La mayoría de los partidos políticos son
inmensos conglomerados empresariales cuyo medio para alcanzar el máximo
beneficio es sacar el mayor número de votos. El fin del máximo beneficio
justifica los medios, por lo que con tal de no perder votos se venden al mejor
postor (el que más votos ofrece).
Los partidos conocen e identifican muy bien a
las masas, y prometen todo lo que estas masas demandan. La ideología de los
partidos ha cambiado en función de la necesidad de ganar votos. Así se ganan
elecciones, aunque el coste sea la traición a unos ideales o, incluso, olvidar a
quienes tuvieron la valentía de morir por ellos.
Los grandes partidos políticos españoles han renunciado
a sus principios y se han vendido. Esta venta, que además de ser a bajo precio
no es nada rentable a largo plazo, es una vergüenza con la que tendrán que
cargar los partidos durante décadas.
La situación descrita contrasta con la de
aquellos que no han arriado la bandera de siempre, opciones políticas que aunque
no obtienen tan buenos resultados siguen presentes. Algunas de estas
alternativas son sostenidas por pequeños grupos que perecen con ellas. Otras están
integradas por quienes van encauzando poco a poco su discurso y sin dar ni un
paso atrás ofrecen soluciones para su tiempo.
Es ejemplar el caso de los políticos que
abanderan los principios no negociables que expuso el Papa emérito Benedicto
XVI. La unión de los términos “principios” y “no negociables” puede resultar
una tautología, pero creo que explicitan muy bien lo que es la resistencia
frente a la traición que impera en el panorama político. La defensa de la Vida,
de la Familia, de las raíces cristianas, la libertad de educación… son
principios inviolables.
La actual tendencia a la traición a unos
ideales es consecuencia del relativismo revolucionario. El relativismo niega la
existencia de verdades objetivas. Ante cualquier situación, el relativista afirma:
“depende”. Si a un relativista le preguntan si el Racing va a seguir en segunda
división contestará “depende”, pero si le preguntan por algo mucho más
trascendente como su postura acerca del aborto contestará también “depende”.

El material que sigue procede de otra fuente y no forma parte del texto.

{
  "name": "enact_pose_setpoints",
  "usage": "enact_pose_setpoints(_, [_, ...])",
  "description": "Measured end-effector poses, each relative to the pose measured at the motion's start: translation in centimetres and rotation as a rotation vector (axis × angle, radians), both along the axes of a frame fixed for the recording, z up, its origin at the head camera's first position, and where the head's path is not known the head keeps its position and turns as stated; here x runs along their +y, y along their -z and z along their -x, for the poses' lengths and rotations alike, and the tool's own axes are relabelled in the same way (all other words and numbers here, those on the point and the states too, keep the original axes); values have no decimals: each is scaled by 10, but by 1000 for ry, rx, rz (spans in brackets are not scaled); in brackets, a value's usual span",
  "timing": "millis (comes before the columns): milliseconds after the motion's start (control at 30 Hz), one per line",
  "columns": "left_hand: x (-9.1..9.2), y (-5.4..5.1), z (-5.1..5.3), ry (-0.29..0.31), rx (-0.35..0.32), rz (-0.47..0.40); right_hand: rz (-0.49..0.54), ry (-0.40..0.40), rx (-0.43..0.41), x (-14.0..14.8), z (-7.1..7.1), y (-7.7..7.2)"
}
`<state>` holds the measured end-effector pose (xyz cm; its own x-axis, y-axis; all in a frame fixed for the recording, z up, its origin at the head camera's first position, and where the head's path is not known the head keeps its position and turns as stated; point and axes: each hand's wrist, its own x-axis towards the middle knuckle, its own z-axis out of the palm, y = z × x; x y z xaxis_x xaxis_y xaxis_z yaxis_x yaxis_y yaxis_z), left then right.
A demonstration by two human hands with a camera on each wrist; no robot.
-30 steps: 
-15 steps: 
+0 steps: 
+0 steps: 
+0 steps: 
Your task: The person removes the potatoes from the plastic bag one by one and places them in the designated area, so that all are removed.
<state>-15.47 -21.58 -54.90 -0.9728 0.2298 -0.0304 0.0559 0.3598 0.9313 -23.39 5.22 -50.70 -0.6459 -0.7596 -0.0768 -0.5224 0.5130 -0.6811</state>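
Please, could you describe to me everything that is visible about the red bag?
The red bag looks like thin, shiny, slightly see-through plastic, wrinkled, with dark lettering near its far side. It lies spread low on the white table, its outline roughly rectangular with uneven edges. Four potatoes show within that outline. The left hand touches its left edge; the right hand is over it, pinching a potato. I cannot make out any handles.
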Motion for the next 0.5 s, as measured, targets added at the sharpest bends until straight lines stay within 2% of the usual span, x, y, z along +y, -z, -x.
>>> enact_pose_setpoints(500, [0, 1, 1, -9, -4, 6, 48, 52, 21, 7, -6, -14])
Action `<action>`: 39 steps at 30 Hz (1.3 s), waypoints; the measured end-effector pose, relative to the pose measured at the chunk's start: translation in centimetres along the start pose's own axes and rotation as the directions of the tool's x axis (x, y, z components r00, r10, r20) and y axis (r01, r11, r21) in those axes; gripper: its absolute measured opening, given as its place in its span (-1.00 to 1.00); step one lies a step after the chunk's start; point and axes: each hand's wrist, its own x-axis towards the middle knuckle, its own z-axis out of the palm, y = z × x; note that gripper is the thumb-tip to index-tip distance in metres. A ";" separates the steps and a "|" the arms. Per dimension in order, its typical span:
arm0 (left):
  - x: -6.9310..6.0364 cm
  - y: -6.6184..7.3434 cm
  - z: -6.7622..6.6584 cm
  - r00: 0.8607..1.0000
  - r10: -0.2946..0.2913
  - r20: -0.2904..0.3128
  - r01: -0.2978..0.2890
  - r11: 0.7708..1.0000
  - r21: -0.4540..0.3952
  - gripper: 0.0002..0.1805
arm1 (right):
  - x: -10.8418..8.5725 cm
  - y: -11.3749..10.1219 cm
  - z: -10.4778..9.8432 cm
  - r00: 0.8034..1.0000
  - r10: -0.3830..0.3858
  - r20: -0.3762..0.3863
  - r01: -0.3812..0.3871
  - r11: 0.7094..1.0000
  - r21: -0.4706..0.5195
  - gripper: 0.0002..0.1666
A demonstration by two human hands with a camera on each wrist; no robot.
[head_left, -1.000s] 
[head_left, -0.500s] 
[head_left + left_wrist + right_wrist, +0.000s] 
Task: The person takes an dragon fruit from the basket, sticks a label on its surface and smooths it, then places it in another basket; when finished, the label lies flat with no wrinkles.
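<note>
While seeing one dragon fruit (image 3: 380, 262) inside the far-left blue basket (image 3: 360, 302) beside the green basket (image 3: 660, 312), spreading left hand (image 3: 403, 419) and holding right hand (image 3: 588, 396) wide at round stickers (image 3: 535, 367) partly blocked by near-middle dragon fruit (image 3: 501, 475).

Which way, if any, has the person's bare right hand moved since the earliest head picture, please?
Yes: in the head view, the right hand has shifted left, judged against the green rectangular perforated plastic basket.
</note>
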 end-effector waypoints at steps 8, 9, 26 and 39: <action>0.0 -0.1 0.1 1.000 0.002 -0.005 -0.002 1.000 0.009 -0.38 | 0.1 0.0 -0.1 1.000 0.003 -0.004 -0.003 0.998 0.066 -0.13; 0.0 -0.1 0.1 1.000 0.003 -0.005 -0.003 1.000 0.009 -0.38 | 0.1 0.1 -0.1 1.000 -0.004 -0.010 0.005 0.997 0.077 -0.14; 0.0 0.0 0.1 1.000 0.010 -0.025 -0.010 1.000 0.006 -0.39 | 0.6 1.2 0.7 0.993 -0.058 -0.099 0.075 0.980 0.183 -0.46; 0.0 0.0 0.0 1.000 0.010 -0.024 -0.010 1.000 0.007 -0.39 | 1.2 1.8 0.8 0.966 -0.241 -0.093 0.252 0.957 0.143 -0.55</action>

Nosotros estamos de acuerdo en que hay asuntos
discutibles y que admiten muchas soluciones. Pero también defendemos que hay
verdades irrefutables. Juan Durán Valdés, que brindó a Santander la oportunidad
de contarle entre sus vecinos, escribió, en cierto libro que dedicó a Valle
Inclán, de la radicalidad hispánica. Esta radicalidad es la que “va al meollo
prescindiendo de las apariencias”. Una radicalidad que desciende hasta la misma
raíz de las cosas y realiza diagnósticos certeros.
Efectivamente habrá quien afirme que sí que
somos radicales, pero en el mal sentido de la palabra. Nosotros podemos
responder, con todo el derecho, que por lo menos el pueblo (al que
pertenecemos) se puede fiar de nosotros, porque no acostumbramos ni a la
puñalada por la espalda ni a cambiar de ideas cada mañana.
Los asuntos pueden ser más o menos necesarios.
En las verdades irrefutables no puede haber negociación. En lo más concreto y
contingente, estamos dispuestos al diálogo y a trabajar en grupo en pos de una
causa común. Frente a la tibieza y el desastre de la mayoría de los políticos
españoles, suscribimos las palabras de San Agustín: “en lo esencial, unidad; en
lo dudoso, libertad; en todo, Caridad”.